I don't know about you but my "Discover Weekly" helped me find so many good songs but I really notice when I'm using my Spotify for a party and lots of people put songs in the queue (with different genres I would never listen to) these type of songs appear in my "Discover Weekly". Yeah now you could say "why don't you just click "I don't like the artist". But the questions is why I can't just prevent it my deleting all those tracks I don't like before the algorithm hits again every week.

 

The generated playlists (with the help of AI) are the key feature why I keep using Spotify over Tidal or Deezer. I get the best results here.

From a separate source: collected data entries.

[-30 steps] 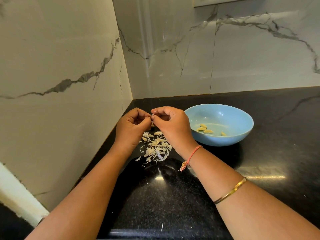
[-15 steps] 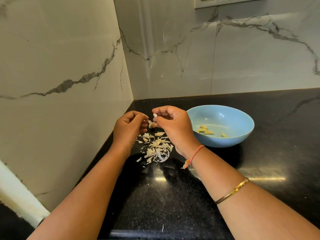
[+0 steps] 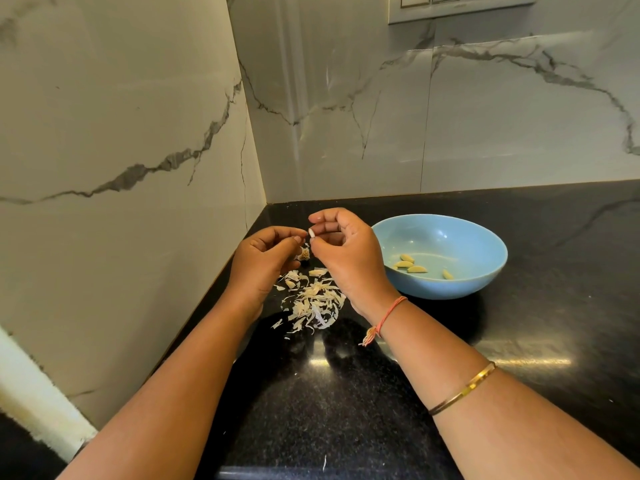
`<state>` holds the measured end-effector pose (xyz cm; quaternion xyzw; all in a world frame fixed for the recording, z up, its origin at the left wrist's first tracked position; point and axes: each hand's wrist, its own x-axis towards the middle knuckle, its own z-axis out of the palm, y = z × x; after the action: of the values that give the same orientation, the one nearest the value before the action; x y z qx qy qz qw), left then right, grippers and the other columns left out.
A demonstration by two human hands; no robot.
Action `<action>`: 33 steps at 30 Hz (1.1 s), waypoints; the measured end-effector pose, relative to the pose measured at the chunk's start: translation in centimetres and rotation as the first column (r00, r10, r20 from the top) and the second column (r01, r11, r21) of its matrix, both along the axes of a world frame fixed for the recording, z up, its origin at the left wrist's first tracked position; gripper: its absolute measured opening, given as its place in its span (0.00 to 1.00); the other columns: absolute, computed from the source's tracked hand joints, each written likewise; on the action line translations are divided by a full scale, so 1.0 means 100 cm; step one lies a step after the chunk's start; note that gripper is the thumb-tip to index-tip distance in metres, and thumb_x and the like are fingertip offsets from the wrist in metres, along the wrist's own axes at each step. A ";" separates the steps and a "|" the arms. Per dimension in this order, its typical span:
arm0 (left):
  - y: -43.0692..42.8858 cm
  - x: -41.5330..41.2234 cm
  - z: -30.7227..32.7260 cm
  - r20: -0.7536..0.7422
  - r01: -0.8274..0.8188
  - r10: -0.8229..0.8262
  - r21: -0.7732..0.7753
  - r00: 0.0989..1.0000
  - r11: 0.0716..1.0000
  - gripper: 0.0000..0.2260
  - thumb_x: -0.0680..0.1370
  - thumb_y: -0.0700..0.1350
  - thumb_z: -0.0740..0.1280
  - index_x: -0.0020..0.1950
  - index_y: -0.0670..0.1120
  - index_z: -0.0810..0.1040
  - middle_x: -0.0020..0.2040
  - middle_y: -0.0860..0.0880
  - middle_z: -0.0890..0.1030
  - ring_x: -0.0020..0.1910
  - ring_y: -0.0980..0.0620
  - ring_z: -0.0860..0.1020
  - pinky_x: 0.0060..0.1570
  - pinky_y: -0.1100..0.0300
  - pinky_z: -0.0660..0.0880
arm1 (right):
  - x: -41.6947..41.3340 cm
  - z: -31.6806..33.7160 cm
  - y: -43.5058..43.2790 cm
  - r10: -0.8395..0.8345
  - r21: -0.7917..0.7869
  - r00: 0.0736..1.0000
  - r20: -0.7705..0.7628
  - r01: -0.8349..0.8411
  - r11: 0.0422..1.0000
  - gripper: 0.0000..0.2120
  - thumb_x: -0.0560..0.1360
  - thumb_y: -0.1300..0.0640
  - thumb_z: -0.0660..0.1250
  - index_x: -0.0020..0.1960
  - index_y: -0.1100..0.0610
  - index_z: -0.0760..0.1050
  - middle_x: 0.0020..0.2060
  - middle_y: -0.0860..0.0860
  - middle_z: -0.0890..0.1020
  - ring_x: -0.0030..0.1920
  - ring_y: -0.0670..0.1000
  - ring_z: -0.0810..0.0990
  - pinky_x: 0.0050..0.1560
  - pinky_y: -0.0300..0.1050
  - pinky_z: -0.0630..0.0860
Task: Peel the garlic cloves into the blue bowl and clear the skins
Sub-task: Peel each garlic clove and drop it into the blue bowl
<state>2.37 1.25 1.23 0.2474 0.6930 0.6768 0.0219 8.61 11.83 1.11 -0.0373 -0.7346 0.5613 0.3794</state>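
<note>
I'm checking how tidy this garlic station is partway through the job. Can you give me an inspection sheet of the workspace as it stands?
Surface: glossy black counter, set in a tiled corner.
Job's things: blue bowl holds four peeled cloves. A skin pile lies on the counter left of the bowl. A dry bulb stub shows between the hands; held or lying, unclear.
Clutter: one stray skin flake near the front edge.
Hands: right hand pinches a small white clove. Left hand is curled beside it, grip unclear.
Cables: nothing seen.
Surroundings: marble-look wall tiles; switch plate above.
</note>
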 end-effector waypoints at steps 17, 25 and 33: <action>-0.002 0.001 0.002 0.064 0.065 -0.071 0.087 0.995 0.994 0.04 0.75 0.40 0.68 0.42 0.45 0.82 0.42 0.44 0.82 0.44 0.49 0.79 0.42 0.61 0.78 | 0.000 -0.004 -0.001 -0.189 0.453 0.964 -0.188 0.256 0.854 0.12 0.72 0.66 0.68 0.55 0.60 0.79 0.46 0.53 0.83 0.46 0.50 0.81 0.46 0.43 0.80; 0.000 0.001 0.000 0.093 0.054 -0.062 0.087 0.994 0.995 0.05 0.76 0.40 0.67 0.42 0.45 0.81 0.42 0.44 0.82 0.43 0.50 0.79 0.44 0.61 0.79 | 0.000 -0.003 -0.001 -0.199 0.431 0.966 -0.166 0.253 0.866 0.11 0.73 0.65 0.69 0.55 0.60 0.80 0.46 0.54 0.84 0.47 0.50 0.83 0.48 0.44 0.81; 0.002 -0.003 -0.003 0.156 0.070 -0.088 0.120 0.984 0.990 0.04 0.76 0.39 0.67 0.44 0.43 0.81 0.45 0.40 0.81 0.46 0.47 0.79 0.46 0.60 0.79 | -0.001 -0.005 -0.001 -0.202 0.374 0.969 -0.141 0.241 0.896 0.09 0.72 0.65 0.69 0.52 0.60 0.81 0.44 0.54 0.85 0.44 0.50 0.83 0.46 0.47 0.82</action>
<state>2.08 1.43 0.94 0.2201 0.6387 0.7317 0.0904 8.48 11.75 0.64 -0.0171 -0.8025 0.3591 0.4762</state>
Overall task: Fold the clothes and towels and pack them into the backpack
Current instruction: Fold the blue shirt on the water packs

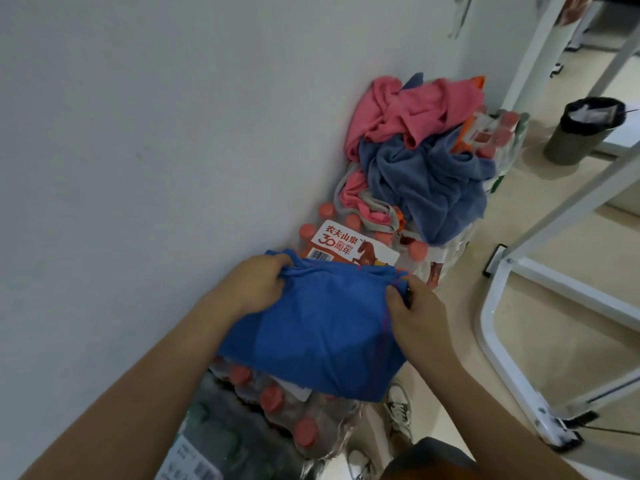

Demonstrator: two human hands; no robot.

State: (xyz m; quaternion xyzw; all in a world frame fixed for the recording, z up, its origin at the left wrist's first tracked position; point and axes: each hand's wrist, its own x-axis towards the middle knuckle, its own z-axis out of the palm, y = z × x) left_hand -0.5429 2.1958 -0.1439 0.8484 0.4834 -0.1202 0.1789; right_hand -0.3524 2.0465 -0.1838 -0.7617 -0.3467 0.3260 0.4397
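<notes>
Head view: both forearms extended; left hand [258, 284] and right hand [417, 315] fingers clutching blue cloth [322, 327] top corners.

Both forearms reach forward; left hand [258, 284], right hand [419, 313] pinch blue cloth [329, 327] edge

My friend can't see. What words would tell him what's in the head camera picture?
The person's left hand and right hand grip the far edge of a blue cloth spread over packs of red-capped water bottles by a white wall. Beyond, crumpled pink and grey-blue towels lie heaped on more packs.
</notes>
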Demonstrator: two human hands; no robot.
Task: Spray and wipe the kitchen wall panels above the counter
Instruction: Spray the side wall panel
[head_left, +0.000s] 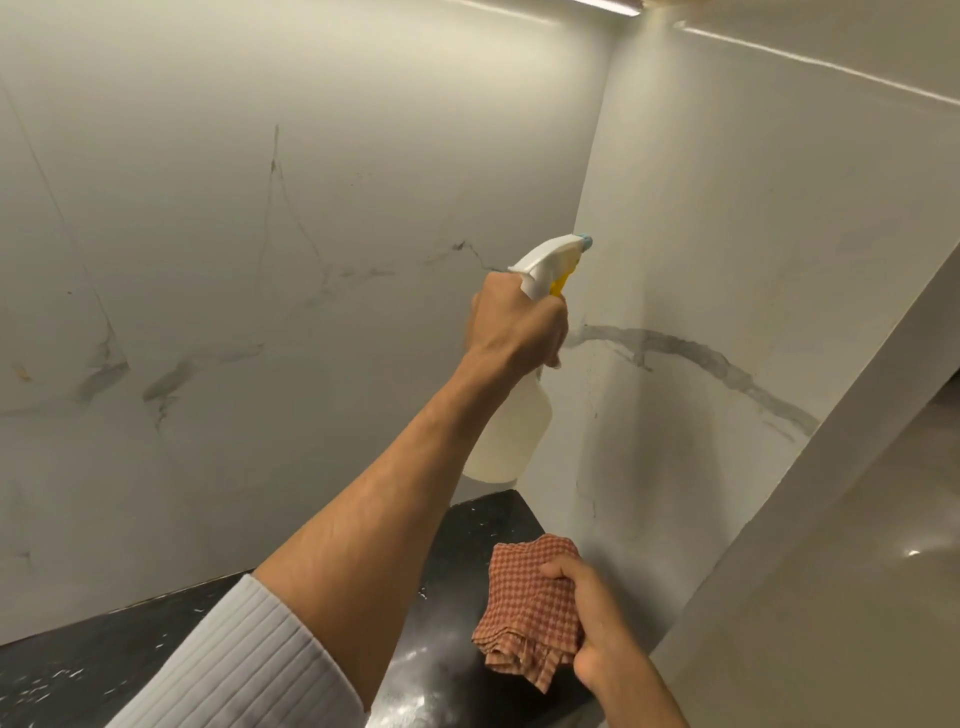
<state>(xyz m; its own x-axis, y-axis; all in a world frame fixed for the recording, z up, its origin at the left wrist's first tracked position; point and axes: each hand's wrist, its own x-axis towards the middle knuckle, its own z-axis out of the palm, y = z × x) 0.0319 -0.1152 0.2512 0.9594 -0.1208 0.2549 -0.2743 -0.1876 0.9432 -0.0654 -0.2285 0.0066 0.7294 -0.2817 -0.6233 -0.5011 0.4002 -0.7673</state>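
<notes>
My left hand (517, 325) is raised and shut on a translucent spray bottle (511, 426) with a white head, a yellow trigger and a blue nozzle. The nozzle points at the corner where the back wall panel (234, 234) meets the side wall panel (727, 234). Both panels are white marble with grey veins. Lower down, my right hand (592, 629) grips a folded red-and-white checked cloth (524, 608) just above the counter, close to the side panel.
A black speckled counter (457, 561) runs along the foot of the back panel. A pale slanted edge of the side wall (831, 467) rises at the right, with a glossy floor beyond. A light strip (608, 4) glows at the top.
</notes>
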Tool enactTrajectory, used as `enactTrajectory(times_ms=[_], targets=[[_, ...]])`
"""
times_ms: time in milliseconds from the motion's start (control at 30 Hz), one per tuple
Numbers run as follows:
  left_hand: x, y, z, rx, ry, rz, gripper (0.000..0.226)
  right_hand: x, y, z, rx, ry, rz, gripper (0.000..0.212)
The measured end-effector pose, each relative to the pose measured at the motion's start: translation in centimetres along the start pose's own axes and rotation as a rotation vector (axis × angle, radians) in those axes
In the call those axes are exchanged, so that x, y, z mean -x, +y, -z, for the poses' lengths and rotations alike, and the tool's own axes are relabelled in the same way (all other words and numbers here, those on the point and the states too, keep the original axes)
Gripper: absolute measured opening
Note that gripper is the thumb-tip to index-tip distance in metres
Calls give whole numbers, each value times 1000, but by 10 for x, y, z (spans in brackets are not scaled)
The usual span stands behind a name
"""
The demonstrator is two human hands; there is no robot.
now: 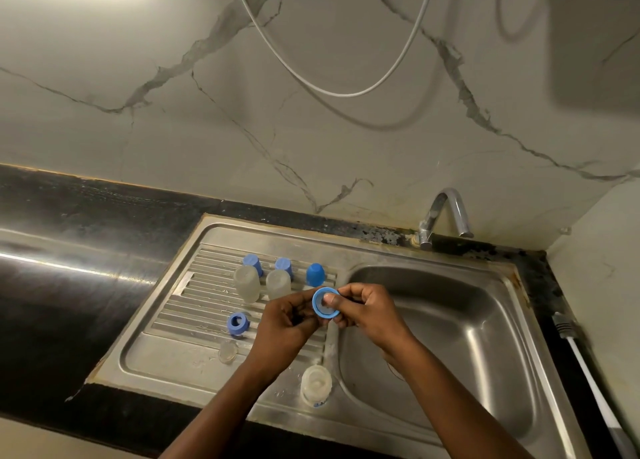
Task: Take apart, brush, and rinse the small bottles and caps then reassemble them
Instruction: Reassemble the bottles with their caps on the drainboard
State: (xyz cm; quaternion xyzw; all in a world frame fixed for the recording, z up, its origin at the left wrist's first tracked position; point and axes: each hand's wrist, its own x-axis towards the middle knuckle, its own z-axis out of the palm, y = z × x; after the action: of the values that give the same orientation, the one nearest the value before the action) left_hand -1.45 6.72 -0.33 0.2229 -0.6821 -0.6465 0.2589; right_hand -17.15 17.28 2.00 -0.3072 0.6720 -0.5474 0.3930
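Got both hands on a blue cap ring [325,303] over the drainboard [166,351]: left hand [289,323] grip closed round its side, right hand [363,311] thumb pressed inside it. Two clear bottles [246,283] stand behind, another blue ring [238,324] sits left, one bottle [316,384] nearer me.

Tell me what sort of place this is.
Likely a home kitchen counter: a stainless sink with ribbed drainboard, a tap at a marble-look wall, dark stone worktop.
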Motion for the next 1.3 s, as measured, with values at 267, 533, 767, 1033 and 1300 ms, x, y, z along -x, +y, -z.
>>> enactTrajectory(times_ms=[267,533,767,1033,1300], targets=[[-3,-1,0,-43,24,-150,31,8,-1,3,-121,-40,-13,17],[12,-24,13,-44,213,-26,14,5,-33,27,-56,78,158,26],[-10,5,9,-57,62,-148,36,-1,-38,15,290,29,169,22],[-16,11,6,-110,40,-242,25,0,-41,13,201,37,171,24],[-15,11,-7,-77,21,-302,21,3,-37,7,126,97,123,31]])
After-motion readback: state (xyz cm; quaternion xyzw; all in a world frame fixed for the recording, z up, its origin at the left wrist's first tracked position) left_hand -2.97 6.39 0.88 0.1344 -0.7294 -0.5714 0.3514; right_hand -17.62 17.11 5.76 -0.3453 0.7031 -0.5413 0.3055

Then it sounds like you're not really angry about the History feature, you're angry that Spotify doesn't fit your use case. I can understand that. I, too, get frustrated that Excel is awful at photo editing. I mean, sure, I could try to use the right tool for my purposes, but I really just like doing everything in Excel, you know?

 

I suppose you could build out the History feature to make it fully editable ... and then build out the undo feature for people who over-curated their history lists ... and then a copy history to a new playlist button ... and then a ... and then a ... until Spotify has fifty million buttons and only a programmer can figure out what's going on.

 

If you want to delete your data, then delete your Spotify. If you want to manage a DJ party mode separate from your personal listening habits, then get another account. I just don't know that demanding Spotify arrange itself for your very particular scenarios is the right move.